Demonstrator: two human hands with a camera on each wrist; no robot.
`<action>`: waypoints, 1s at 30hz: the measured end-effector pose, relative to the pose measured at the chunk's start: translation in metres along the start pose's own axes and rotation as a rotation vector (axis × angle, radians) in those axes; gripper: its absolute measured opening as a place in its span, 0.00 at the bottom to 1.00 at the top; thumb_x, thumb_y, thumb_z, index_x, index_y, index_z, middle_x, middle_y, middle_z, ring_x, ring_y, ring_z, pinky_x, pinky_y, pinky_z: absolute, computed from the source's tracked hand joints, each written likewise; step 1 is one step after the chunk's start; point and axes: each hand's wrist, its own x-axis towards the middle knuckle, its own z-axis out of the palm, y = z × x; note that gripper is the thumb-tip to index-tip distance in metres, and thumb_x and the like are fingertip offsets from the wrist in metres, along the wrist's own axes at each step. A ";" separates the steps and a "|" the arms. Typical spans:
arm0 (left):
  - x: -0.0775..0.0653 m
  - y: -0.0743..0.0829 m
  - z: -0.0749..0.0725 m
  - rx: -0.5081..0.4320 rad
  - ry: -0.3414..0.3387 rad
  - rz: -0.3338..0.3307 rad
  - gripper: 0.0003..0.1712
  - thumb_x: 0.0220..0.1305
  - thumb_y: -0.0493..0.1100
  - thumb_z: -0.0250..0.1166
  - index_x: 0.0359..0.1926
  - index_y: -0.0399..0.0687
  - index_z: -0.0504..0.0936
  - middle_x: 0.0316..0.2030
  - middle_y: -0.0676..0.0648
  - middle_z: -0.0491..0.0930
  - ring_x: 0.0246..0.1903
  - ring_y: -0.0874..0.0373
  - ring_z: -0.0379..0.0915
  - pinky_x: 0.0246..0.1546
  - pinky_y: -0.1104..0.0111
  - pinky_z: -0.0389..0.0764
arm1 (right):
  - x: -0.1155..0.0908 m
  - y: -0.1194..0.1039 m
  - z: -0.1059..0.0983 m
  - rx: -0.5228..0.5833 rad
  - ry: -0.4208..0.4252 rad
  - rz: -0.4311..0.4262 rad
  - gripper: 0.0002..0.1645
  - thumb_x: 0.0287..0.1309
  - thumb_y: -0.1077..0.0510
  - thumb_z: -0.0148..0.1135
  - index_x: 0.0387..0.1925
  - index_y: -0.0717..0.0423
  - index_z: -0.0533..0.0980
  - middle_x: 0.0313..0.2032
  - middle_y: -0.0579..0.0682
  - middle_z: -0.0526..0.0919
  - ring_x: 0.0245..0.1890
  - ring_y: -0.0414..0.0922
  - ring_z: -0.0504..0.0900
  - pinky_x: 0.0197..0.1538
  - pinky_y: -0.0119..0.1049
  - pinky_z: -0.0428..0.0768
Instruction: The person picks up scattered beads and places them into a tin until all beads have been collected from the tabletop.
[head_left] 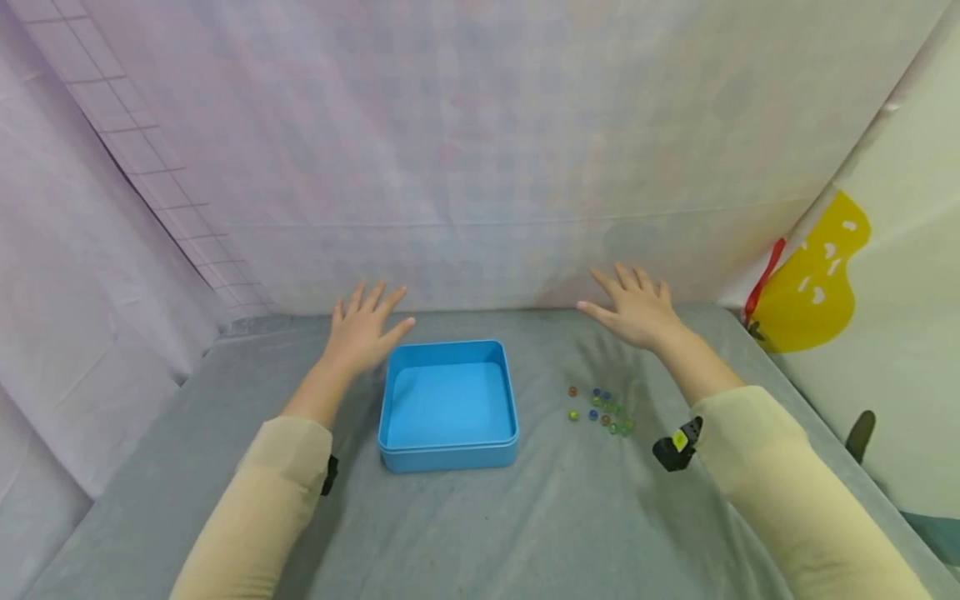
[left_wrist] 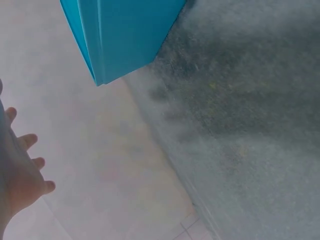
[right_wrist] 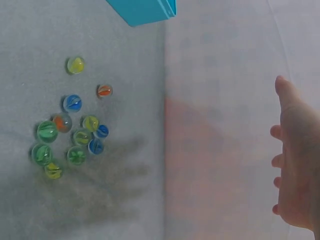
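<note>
A square blue box point(head_left: 450, 460), open at the top with nothing inside, stands on the grey cloth. My left hand point(head_left: 362, 333) is raised just beyond its left back corner, fingers spread and holding nothing. To the right of the box lie several glass marbles point(right_wrist: 73, 103) with green, yellow, blue and orange swirls, loosely grouped. Above and behind them my right hand point(head_left: 636, 310) hovers with spread fingers and no object in it, its shadow falling near the marbles. In the left wrist view the box's wall point(left_wrist: 130, 35) shows at the top.
Grey cloth point(head_left: 450, 533) covers the table. A pale checked curtain point(head_left: 465, 167) hangs along the back edge, with white fabric point(head_left: 60, 275) on the left. The right-hand fabric bears a yellow printed shape point(head_left: 813, 292). A black wrist camera point(head_left: 677, 446) sits at the right sleeve.
</note>
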 end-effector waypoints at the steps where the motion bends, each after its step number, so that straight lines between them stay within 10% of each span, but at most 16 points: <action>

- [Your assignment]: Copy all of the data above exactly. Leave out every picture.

- [Result for this task]:
Demonstrator: two human hands with a camera on each wrist; no robot.
`<action>`: waypoints, 1s at 30hz: the measured end-effector pose, relative to the pose measured at the chunk's start: translation in metres along the start pose's own axes and rotation as a rotation vector (axis × angle, radians) in those axes; gripper: its absolute measured opening as a place in its span, 0.00 at the bottom to 1.00 at the top; thumb_x, thumb_y, thumb_z, index_x, index_y, index_z, middle_x, middle_y, middle_z, ring_x, ring_y, ring_z, pinky_x, pinky_y, pinky_z: absolute, computed from the source's tracked hand joints, each written likewise; step 1 is one step after the chunk's start; point and axes: each hand's wrist, its own x-axis towards the middle knuckle, its own z-axis out of the palm, y = z × x; note that gripper is the thumb-tip to index-tip distance in metres, and thumb_x and the like are fingertip offsets from the wrist in metres, along the wrist's own axes at each step. A ";" separates the steps and a "|" the arms. Typical spans:
arm0 (left):
  - x: -0.0775..0.0653 m
  - y: -0.0743..0.0829 m
  - z: -0.0749..0.0725 m
  - rx: -0.5081..0.4320 rad
  - ry: -0.3414..0.3387 rad
  - rz: -0.3338..0.3307 rad
  - gripper: 0.0003..0.1712
  - thumb_x: 0.0220..0.1305
  - thumb_y: -0.0493..0.1100
  - thumb_z: -0.0250..0.1166
  - index_x: 0.0359..0.1926
  - index_y: -0.0399..0.0687
  - index_z: -0.0504..0.0936
  - middle_x: 0.0316..0.2030
  - middle_y: -0.0676..0.0648
  - middle_z: -0.0491..0.0930
  - ring_x: 0.0246..0.1903
  - ring_y: -0.0874..0.0373
  - ring_z: -0.0379..0.0915
  - pinky_x: 0.0246..0.1546
  - pinky_y: -0.1104..0.0111
  - pinky_z: -0.0389..0.0764
arm1 (right):
  - x: -0.1155..0.0908 m
  - y: -0.1194..0.1039 m
  - z: -0.1059..0.0983 m
  - rx: -0.5228..0.5833 rad
  - ry: -0.4208..0.4252 rad
  - rz: -0.4311..0.4262 rad
  - gripper: 0.0002..0.1645
  - thumb_x: 0.0287..0.1309
  - thumb_y: -0.1077..0.0510
  - thumb_z: -0.0148..0.1135
  - index_x: 0.0387..0.1925
  - index_y: -0.0717..0.0423
  - index_z: -0.0533..0.0980
  - middle_x: 0.0313..0.2032
  - middle_y: -0.0579..0.0682
  - middle_z: -0.0526..0.0919
  - ring_x: 0.0245..0.1890
  - ring_y: -0.0414..0.0922
  - ring_z: -0.0504..0.0900
  - pinky_x: 0.0197..0.1538
  - pinky_y: -0.0119..0.1049
  - pinky_z: -0.0428..0.0768
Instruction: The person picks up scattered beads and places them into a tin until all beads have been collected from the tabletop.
[head_left] 
[left_wrist] 
[right_wrist] 
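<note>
A square blue box point(head_left: 450, 460), open at the top with nothing inside, stands on the grey cloth. My left hand point(head_left: 362, 333) is raised just beyond its left back corner, fingers spread and holding nothing. To the right of the box lie several glass marbles point(right_wrist: 73, 103) with green, yellow, blue and orange swirls, loosely grouped. Above and behind them my right hand point(head_left: 636, 310) hovers with spread fingers and no object in it, its shadow falling near the marbles. In the left wrist view the box's wall point(left_wrist: 130, 35) shows at the top.
Grey cloth point(head_left: 450, 533) covers the table. A pale checked curtain point(head_left: 465, 167) hangs along the back edge, with white fabric point(head_left: 60, 275) on the left. The right-hand fabric bears a yellow printed shape point(head_left: 813, 292). A black wrist camera point(head_left: 677, 446) sits at the right sleeve.
</note>
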 end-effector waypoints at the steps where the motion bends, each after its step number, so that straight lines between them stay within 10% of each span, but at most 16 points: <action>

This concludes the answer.